Stored entries:

━━━

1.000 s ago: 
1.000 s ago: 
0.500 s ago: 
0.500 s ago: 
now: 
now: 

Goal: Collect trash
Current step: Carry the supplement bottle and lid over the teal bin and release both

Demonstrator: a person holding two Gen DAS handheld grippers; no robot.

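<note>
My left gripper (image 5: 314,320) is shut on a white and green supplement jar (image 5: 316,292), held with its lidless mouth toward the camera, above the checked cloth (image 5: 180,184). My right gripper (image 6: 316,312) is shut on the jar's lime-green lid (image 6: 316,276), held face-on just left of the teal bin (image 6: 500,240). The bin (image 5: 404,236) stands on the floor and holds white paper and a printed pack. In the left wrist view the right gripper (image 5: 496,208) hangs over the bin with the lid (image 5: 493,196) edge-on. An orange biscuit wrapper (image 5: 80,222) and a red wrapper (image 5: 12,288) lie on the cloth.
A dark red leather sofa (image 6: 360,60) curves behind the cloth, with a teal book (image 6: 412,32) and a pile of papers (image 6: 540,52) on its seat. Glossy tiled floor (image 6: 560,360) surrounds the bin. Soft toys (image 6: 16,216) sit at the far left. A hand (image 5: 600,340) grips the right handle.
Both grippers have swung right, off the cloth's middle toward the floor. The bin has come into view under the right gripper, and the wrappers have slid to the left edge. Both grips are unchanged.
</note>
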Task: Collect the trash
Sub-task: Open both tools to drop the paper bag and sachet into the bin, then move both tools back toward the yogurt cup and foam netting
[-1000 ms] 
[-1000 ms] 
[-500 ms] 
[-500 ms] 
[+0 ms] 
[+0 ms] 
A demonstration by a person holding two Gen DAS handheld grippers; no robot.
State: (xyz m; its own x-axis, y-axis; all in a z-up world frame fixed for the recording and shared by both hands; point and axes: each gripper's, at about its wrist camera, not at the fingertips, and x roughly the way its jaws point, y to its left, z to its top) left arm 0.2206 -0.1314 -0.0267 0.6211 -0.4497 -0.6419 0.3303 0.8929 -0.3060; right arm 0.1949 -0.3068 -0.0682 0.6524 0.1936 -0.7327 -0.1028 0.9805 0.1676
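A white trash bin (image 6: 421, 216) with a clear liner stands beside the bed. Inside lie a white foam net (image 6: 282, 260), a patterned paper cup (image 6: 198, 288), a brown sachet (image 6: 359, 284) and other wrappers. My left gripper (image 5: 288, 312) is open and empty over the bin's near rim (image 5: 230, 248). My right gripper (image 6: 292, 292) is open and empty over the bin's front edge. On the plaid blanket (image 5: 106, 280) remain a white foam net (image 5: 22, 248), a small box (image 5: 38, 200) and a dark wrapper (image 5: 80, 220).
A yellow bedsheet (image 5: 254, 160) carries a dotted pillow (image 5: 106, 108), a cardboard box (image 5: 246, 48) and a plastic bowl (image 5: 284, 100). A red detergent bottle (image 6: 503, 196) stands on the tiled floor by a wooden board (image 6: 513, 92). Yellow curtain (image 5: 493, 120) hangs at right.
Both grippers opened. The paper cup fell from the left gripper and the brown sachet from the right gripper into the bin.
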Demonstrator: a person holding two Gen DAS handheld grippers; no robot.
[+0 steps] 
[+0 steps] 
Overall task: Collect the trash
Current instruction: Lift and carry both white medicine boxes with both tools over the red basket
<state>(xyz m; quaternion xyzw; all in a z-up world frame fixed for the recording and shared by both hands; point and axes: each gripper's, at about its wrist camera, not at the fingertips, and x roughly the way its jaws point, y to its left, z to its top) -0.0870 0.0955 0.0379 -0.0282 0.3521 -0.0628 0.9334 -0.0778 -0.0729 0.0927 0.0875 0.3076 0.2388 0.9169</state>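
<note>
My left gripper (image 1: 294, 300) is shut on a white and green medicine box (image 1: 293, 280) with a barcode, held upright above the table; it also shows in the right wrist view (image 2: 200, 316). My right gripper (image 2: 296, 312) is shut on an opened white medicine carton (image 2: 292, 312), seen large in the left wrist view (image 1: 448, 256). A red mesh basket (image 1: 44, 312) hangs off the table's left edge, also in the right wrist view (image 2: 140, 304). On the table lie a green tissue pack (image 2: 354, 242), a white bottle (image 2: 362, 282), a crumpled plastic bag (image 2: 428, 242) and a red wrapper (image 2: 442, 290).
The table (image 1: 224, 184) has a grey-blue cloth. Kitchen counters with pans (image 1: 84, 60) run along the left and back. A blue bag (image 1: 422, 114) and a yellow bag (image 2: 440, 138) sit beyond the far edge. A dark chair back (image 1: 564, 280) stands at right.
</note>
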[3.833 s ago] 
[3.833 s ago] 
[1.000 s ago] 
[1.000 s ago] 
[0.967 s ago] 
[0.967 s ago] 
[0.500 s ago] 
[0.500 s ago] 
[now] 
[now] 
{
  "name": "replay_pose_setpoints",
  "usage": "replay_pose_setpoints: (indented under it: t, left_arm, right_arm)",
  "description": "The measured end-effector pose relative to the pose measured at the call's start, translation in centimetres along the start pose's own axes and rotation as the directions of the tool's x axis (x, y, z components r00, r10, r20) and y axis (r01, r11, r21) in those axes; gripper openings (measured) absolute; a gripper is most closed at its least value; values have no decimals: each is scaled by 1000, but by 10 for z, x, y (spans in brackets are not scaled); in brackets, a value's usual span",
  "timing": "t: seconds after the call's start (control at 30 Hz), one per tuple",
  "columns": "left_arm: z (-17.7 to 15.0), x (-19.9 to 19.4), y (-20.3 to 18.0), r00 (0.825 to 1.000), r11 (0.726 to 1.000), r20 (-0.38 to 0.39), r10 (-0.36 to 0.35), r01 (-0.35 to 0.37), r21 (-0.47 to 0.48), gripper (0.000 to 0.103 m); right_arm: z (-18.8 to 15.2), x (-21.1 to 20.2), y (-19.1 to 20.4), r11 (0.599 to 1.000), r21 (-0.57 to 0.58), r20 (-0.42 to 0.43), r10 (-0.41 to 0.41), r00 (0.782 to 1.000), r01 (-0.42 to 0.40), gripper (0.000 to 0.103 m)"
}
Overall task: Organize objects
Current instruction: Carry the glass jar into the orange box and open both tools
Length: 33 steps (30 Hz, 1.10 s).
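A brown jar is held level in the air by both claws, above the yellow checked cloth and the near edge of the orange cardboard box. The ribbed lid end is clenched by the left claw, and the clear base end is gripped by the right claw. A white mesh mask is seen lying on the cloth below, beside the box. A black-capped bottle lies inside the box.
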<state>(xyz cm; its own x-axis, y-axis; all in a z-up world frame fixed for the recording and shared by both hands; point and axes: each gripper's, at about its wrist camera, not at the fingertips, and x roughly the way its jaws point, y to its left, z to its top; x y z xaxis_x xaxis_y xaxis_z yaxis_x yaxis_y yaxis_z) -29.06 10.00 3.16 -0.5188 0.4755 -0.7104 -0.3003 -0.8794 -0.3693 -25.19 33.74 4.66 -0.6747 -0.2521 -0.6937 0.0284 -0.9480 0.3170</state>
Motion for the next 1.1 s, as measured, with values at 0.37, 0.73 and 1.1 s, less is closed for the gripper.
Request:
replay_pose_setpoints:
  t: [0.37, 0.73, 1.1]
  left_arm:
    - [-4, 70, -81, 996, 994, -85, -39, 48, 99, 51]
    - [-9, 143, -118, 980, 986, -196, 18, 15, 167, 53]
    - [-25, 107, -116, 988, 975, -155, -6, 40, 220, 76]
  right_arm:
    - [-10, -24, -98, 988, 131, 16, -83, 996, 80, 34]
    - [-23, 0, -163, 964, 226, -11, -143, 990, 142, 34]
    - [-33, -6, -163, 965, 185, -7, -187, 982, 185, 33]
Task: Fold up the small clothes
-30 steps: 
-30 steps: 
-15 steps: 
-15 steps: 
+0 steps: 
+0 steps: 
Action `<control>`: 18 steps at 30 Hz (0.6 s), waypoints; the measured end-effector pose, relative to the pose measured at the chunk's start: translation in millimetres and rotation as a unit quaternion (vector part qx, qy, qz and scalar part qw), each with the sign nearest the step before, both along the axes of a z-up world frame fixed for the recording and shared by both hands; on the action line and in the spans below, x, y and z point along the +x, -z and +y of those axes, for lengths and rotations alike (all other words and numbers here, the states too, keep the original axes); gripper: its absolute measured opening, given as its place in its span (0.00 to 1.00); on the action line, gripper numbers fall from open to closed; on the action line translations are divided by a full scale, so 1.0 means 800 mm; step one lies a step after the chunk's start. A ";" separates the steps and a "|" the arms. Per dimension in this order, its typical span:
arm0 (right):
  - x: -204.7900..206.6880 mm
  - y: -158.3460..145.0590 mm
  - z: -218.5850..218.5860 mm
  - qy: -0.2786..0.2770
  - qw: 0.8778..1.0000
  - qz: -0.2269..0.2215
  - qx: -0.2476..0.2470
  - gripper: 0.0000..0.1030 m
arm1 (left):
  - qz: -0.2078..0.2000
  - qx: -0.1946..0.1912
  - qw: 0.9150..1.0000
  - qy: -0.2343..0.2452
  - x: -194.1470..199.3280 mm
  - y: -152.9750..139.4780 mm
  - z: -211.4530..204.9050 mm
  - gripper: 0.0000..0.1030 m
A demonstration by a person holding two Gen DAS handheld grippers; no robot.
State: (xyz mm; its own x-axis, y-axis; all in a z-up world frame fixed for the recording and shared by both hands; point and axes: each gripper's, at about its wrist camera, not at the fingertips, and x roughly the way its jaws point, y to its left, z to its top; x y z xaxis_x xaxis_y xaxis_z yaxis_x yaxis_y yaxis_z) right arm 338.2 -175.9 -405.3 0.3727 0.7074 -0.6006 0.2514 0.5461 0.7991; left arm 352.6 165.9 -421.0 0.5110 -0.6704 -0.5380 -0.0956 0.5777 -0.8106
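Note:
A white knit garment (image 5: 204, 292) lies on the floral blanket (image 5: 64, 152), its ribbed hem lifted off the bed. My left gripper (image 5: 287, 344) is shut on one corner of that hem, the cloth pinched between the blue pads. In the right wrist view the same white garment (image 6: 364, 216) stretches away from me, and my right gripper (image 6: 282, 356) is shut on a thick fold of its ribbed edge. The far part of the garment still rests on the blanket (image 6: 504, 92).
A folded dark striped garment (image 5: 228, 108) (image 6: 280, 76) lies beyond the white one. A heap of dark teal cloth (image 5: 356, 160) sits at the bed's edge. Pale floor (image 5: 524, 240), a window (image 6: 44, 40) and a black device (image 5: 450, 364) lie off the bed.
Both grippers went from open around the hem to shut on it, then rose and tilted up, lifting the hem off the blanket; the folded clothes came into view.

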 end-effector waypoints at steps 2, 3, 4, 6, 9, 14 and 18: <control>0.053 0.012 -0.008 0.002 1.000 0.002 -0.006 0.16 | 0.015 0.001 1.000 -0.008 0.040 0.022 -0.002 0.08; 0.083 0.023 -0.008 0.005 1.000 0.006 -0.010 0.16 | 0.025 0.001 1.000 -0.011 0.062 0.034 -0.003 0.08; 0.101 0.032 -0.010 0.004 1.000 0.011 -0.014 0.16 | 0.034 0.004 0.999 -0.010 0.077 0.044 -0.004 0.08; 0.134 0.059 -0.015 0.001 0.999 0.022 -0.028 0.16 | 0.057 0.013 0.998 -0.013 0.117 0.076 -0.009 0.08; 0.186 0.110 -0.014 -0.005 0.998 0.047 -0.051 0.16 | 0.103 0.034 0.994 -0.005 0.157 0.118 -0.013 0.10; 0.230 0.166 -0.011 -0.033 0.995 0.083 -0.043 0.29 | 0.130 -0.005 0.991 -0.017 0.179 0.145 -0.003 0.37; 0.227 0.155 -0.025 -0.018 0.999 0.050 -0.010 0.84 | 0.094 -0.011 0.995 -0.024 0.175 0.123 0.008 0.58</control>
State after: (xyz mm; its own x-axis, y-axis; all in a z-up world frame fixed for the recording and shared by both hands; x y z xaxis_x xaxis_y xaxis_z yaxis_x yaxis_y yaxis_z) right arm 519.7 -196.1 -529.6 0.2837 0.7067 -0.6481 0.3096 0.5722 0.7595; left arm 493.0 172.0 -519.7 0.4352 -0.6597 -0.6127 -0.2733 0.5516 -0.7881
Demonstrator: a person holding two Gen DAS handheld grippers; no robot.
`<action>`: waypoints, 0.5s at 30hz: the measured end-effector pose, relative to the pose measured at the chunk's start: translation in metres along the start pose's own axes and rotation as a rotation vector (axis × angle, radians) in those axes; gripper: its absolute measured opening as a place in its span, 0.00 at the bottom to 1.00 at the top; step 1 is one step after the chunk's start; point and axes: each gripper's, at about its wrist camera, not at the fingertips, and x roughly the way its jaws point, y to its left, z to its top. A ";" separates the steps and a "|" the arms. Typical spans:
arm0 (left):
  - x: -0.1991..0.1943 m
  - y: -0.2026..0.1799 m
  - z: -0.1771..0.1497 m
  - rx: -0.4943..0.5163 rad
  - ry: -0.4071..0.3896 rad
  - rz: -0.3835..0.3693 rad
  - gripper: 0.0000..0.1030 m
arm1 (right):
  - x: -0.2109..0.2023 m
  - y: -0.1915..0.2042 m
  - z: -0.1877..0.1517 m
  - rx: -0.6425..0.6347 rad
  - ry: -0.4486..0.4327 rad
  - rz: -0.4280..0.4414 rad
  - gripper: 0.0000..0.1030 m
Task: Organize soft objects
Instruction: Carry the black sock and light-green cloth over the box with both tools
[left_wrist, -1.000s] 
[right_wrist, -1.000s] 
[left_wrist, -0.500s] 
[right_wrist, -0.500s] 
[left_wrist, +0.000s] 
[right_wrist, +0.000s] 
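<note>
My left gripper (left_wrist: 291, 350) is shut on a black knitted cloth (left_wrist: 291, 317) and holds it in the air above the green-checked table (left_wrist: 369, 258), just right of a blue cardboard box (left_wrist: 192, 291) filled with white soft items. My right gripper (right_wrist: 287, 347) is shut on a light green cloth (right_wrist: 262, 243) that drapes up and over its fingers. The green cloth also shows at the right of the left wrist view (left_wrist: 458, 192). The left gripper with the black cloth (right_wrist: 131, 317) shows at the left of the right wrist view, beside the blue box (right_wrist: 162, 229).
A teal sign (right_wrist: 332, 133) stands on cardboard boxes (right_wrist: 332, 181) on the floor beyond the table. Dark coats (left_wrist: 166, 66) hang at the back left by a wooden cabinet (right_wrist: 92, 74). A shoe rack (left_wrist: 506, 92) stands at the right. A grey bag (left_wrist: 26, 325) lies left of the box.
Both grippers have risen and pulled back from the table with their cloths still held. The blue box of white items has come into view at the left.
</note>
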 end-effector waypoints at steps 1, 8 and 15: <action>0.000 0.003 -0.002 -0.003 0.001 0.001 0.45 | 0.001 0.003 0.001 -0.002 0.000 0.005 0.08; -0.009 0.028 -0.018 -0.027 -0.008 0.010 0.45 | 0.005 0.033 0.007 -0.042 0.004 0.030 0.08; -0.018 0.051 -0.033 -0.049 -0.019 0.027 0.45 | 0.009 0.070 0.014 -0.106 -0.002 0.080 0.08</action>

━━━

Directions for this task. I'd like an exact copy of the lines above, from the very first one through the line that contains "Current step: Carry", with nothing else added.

Your response.
1.000 s ago: 
1.000 s ago: 
0.500 s ago: 
0.500 s ago: 
now: 
now: 

Goal: Collect trash
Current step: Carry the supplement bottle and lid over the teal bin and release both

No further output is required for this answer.